Weight gain from adolescence linked to higher risk of type 2 diabetes

New research presented at this year’s annual meeting of the European Association for the Study of Diabetes (EASD) in Berlin, Germany, reveals that weight gain between the age of 10 and adulthood is associated with type 2 diabetes (T2D) risk that is independent of body mass index (BMI).

Furthermore, children who are overweight at age 10 and remain so appear to be at lower risk for developing T2D than children who are regular weight at age 10 and then later become overweight as adults.

The research conducted by Dr Jessica Tyrrell and colleagues at the University of Exeter, looked at how the risk of T2D in adulthood was influenced by the magnitude of the change in an individual’s BMI since the age of 10. Obesity is already known to be a strong risk factor for T2D, but the condition occurs across the BMI range. Disease risk is also influenced by age, sex, ethnic differences, body fat distribution, and genetic factors which can affect the likelihood of developing T2D independently of an individual’s BMI.

The authors wanted to test the hypothesis that there may be an additional risk factor; the change in a person’s BMI between childhood and adulthood, which could contribute to the likelihood of them developing T2D.

Data were obtained from the UK Biobank of 371,903 individuals of European ancestry for whom their adult BMI, their self-reported relative body size at age 10, and genetic information were all available. The team validated the records of perceived body size by comparing it to that person’s BMI genetic risk score. Subjects were then placed into ‘overweight’ (BMI between 25 and 30 kg/m2) or ‘obese’ (BMI over 30 kg/m2) groups and mathematical models were used to calculate their odds of developing diabetes. Each group was subdivided further according to whether subjects were ‘thin’, ‘average’, or ‘plump’ at the age of 10.

The study found that while individuals in the overweight BMI range who reported being thin, average, or plump at age 10 had very similar average BMIs of 27.2, 27.3, and 27.5 kg/m2 respectively, those who had been thin in childhood had a 53% higher risk of T2D than those whose BMI had not significantly increased.
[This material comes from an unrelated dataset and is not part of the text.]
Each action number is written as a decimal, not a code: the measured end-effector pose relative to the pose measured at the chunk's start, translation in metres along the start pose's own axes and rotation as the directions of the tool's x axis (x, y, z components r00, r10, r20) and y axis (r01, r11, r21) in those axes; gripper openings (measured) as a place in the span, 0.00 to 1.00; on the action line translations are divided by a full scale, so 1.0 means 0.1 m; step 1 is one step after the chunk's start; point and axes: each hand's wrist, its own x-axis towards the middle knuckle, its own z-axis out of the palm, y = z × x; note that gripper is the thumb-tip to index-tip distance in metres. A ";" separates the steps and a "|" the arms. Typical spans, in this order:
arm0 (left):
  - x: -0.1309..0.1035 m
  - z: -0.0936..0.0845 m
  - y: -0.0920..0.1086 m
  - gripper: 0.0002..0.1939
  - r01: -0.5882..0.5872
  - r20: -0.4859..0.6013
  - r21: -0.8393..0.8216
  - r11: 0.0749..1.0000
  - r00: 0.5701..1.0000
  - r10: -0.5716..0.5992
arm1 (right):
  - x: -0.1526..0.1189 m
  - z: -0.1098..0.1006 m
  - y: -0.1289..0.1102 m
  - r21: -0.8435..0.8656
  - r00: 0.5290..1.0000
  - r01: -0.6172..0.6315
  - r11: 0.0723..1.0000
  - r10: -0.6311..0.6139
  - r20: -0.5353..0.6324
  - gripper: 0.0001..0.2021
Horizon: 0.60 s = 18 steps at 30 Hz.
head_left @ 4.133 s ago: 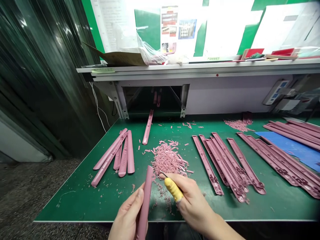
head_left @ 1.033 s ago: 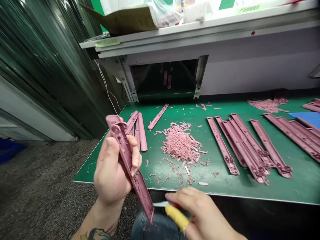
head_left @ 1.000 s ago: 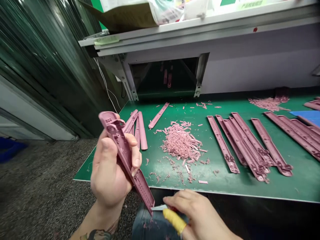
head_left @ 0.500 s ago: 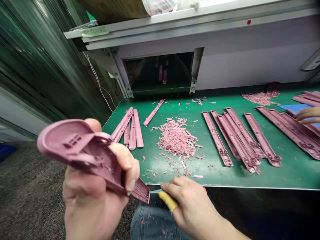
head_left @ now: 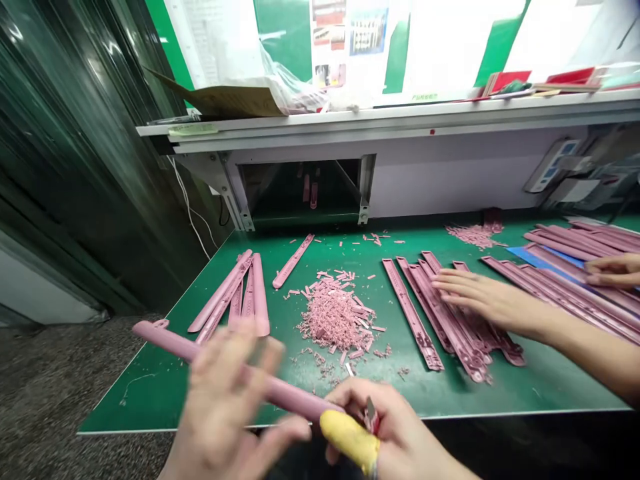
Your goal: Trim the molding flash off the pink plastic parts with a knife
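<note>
A long, narrow pink plastic part (head_left: 295, 398) lies slanted above the front edge of the bench, its smooth rounded back upward. My right hand (head_left: 390, 427) grips its right end, with yellow wrapping around the thumb. A small knife (head_left: 371, 415), blade pointing up, also sits in that hand. My left hand (head_left: 225, 393) is smeared by motion at the middle of the part, fingers spread and thumb apart. Whether it touches the part is unclear. A heap of pink trimmings (head_left: 336, 313) lies just beyond both hands.
Several pink parts (head_left: 257, 293) lie left of the heap, with more parts (head_left: 413, 313) at right. Another person's hand (head_left: 475, 297) reaches over these, and a further hand (head_left: 615, 270) is at far right. Behind stands a shelf (head_left: 300, 133) above an opening (head_left: 280, 200).
The pink part has turned from hollow side showing to rounded back showing, and lies lower. My left hand has opened its grip; my right hand now holds the end. Another person's hand has reached in.
</note>
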 end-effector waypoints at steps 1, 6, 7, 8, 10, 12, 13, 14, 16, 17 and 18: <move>-0.03 -0.01 0.03 0.35 -0.064 0.067 -0.011 0.998 0.996 0.065 | -0.01 -0.08 -0.08 0.058 0.998 -0.045 0.997 0.042 0.051 0.15; 0.03 -0.18 -0.10 0.35 -0.143 0.388 -0.096 0.985 0.906 0.170 | -0.09 -0.37 -0.26 -0.211 0.998 0.054 0.976 -0.049 0.029 0.12; 0.07 -0.23 -0.15 0.34 -0.158 0.407 -0.079 0.984 0.896 0.176 | -0.10 -0.40 -0.25 -0.316 0.995 0.095 0.944 -0.100 0.000 0.11; 0.11 -0.27 -0.19 0.32 -0.175 0.422 -0.062 0.983 0.888 0.185 | -0.11 -0.41 -0.24 -0.404 0.989 0.131 0.905 -0.148 -0.013 0.11; 0.19 -0.34 -0.22 0.31 -0.217 0.452 -0.041 0.975 0.867 0.211 | -0.12 -0.40 -0.20 -0.551 0.973 0.205 0.809 -0.227 0.028 0.13; 0.27 -0.39 -0.20 0.32 -0.274 0.484 -0.053 0.960 0.834 0.265 | -0.08 -0.33 -0.16 -0.679 0.949 0.282 0.678 -0.300 0.095 0.19; 0.30 -0.42 -0.18 0.33 -0.307 0.499 -0.064 0.949 0.814 0.297 | -0.05 -0.29 -0.15 -0.737 0.936 0.307 0.602 -0.332 0.118 0.24; 0.34 -0.44 -0.16 0.33 -0.342 0.515 -0.068 0.937 0.792 0.327 | -0.01 -0.26 -0.13 -0.789 0.922 0.321 0.525 -0.363 0.134 0.29; 0.38 -0.48 -0.13 0.33 -0.412 0.542 -0.062 0.909 0.751 0.377 | 0.06 -0.20 -0.12 -0.857 0.894 0.336 0.390 -0.420 0.159 0.32; 0.40 -0.49 -0.12 0.33 -0.438 0.547 -0.050 0.897 0.740 0.392 | 0.08 -0.18 -0.12 -0.875 0.881 0.343 0.341 -0.439 0.175 0.31; 0.41 -0.50 -0.11 0.32 -0.464 0.549 -0.037 0.885 0.731 0.406 | 0.10 -0.18 -0.13 -0.885 0.870 0.353 0.303 -0.454 0.191 0.29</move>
Among obese adults, those who had been thin as children had a slightly lower average BMI than individuals who had been obese when they were 10 (33.6 vs 34.9 kg/m2 respectively), but they had a higher prevalence of T2D (14.6% vs 12.3% respectively). These findings were independent of an individual’s birth weight and current BMI and indicate that while an overweight or obese person will have an elevated risk of T2D, that risk may be lower if they had already been overweight as a child than if they had been relatively thin.
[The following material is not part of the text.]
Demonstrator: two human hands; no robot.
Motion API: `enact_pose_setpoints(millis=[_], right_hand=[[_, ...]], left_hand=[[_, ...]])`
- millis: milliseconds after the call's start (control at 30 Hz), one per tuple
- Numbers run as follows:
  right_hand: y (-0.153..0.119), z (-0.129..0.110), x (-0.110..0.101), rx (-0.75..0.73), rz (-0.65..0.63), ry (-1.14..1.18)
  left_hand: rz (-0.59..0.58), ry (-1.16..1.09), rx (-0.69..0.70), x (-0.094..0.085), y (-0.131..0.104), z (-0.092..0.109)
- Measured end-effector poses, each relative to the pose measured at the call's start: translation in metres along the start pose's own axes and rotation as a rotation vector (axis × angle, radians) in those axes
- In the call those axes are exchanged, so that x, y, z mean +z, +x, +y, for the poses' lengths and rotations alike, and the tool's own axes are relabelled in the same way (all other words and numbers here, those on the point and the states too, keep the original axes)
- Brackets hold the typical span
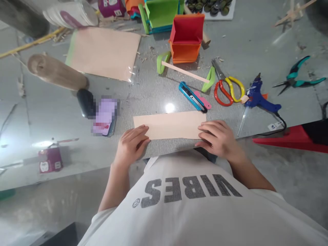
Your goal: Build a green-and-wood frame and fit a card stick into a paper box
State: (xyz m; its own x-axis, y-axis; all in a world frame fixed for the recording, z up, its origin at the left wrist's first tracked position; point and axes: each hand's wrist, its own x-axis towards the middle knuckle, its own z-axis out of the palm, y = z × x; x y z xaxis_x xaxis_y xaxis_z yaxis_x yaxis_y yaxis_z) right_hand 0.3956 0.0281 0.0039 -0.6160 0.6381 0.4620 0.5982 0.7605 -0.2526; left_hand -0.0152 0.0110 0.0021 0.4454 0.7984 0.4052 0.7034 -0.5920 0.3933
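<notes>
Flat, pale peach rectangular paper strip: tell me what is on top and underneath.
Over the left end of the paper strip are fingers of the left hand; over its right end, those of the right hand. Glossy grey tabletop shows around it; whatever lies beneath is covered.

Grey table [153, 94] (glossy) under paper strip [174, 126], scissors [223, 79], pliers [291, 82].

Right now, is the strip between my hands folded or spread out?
Spread out: the peach strip shows no fold, your left hand and right hand at its ends.
</notes>
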Motion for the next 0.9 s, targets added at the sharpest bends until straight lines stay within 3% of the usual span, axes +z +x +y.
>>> enact_pose_setpoints(millis=[167, 333, 533, 900], right_hand=[[0.003, 0.007, -0.003, -0.079, -0.016, -0.006], [0.003, 0.007, -0.002, -0.151, 0.008, -0.041], [-0.003, 0.003, 0.005, -0.111, 0.029, -0.055], [-0.013, -0.017, 0.016, 0.219, 0.109, 0.102]], left_hand=[[0.023, 0.094, -0.069, 0.008, -0.008, 0.012], [0.072, 0.286, -0.081, 0.021, -0.009, 0.040], [-0.048, 0.286, -0.068, 0.039, 0.006, 0.071], [-0.021, 0.238, -0.030, 0.016, -0.007, 0.040]])
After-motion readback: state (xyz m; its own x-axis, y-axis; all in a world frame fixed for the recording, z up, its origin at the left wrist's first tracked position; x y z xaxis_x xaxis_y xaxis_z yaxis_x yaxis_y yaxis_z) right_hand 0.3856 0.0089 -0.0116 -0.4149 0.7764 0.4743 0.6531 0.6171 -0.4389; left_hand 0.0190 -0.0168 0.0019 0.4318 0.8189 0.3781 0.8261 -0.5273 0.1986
Dr Tyrrell says: “These findings suggest that individuals who remain in the higher BMI range throughout life may adapt to excess weight in ways that lower the risk of type 2 diabetes in comparison to individuals of similar adult BMI that have increased from lower to higher BMI since childhood. We don’t yet know whether our findings indicate that weight gain in adolescence is causing type 2 diabetes or is linked to its onset. This research does suggest we need more clinical monitoring of BMI during childhood, and we may need to introduce new ways of working with young people whose BMI is increasing.”